Danny Wilson - he could have been a contender
Wilson, is 26, he is a Scotland internationalist, he really should be entering the peak years of his career. In fact, I would say, but for some bad advice, some not-so-bright decisions and maybe a wee bit of having it all too-soon, he would not be even contemplating such a move.
He was in the Rangers' first team at 17. OK, maybe, just maybe, he suffered a wee bit from having his talent over-boosted by the praise from the Lap Top Loyal, but, in those early outings, as the Sorcerer's Apprentice, learning from playing alongside David Weir, the thought was – here might be the centre-half who was a throwback to Woodburn, Young, McKinnon and Gough – a boy who would grow into a man and go on to captain Scotland.
He got an early, big-money move to Liverpool, where it all went wrong and he failed to establish himself. He got into the Scotland team when still just out of footballing nappies, but, he could not nail down a place at a time when we were not very good.
He became Scotland internationalist number 1115, when he replaced Christophe Berra during Scotland's friendly against Brazil, in London, in March, 2011; and was actually capped before, and at a younger age than Russell Martin, the man who has now displaced him from the Rangers' team.

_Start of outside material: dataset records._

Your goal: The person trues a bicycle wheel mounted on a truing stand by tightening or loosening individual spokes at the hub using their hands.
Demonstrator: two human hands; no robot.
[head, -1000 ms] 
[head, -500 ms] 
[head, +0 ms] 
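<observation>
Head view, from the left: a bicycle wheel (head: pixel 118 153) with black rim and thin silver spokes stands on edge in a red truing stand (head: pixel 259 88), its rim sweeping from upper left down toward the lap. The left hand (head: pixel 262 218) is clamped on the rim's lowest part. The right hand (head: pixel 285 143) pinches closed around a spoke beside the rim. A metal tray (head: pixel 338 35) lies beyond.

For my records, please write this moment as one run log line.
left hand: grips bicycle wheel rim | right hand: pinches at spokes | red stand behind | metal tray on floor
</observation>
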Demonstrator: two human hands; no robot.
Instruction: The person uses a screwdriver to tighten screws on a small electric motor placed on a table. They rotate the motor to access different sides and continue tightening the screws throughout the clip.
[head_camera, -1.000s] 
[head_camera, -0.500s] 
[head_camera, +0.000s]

Since Wilson was capped: Martin, Grant Hanley, Charlie Mulgrew, Liam Bridcutt, Gordon Greer, Paul Caddis and Kieran Tierney have all played in central defence for the national team. Indeed, if Wilson had been as-good as he was supposed to be when he first broke into the Rangers team, he might well have been looking forward to joining the exclusive 50 caps club by now.
He failed at Liverpool, he battled back and re-established himself in the Scottish game with Hearts, winning a return to an admittedly much-diminished Rangers from the club he had left. But, he has not taken the chance, and has now gone to America.
I wish him well in Colorado, but, the verdict has to be – Danny Wilson could have been a contender, but, didn't even make that might have been status. Truly, in less than a decade he has gone from The Next Big Thing to a Has-Been, and, that is sad.
GOOD luck too to new Hamilton Academical signing Mickel Miller, signed this week from English side Carshalton Athletic.
Mikel Miller (right) - I wish him well, but, I reckon Hamilton could have found a Scot just as good
Nothing against the boy, but, what the Hell are Accies doing signing players from non-league football in Scotland, when there are so-many good Junior teams on their doorstep.
Once upon a time, the Juniors was where our young players went to learn their trade. I am certain there are still bargains and unpolished diamonds to be found there. So why are Accies, who are not exactly rolling in money, recruiting from England and ignoring what is under their noses. And, not just Accies either.
Maybe if Scottish managers stopped listening to silver-tongued agents and got out there looking, they would realise, Scotland is still producing promising young players – all they need is a chance.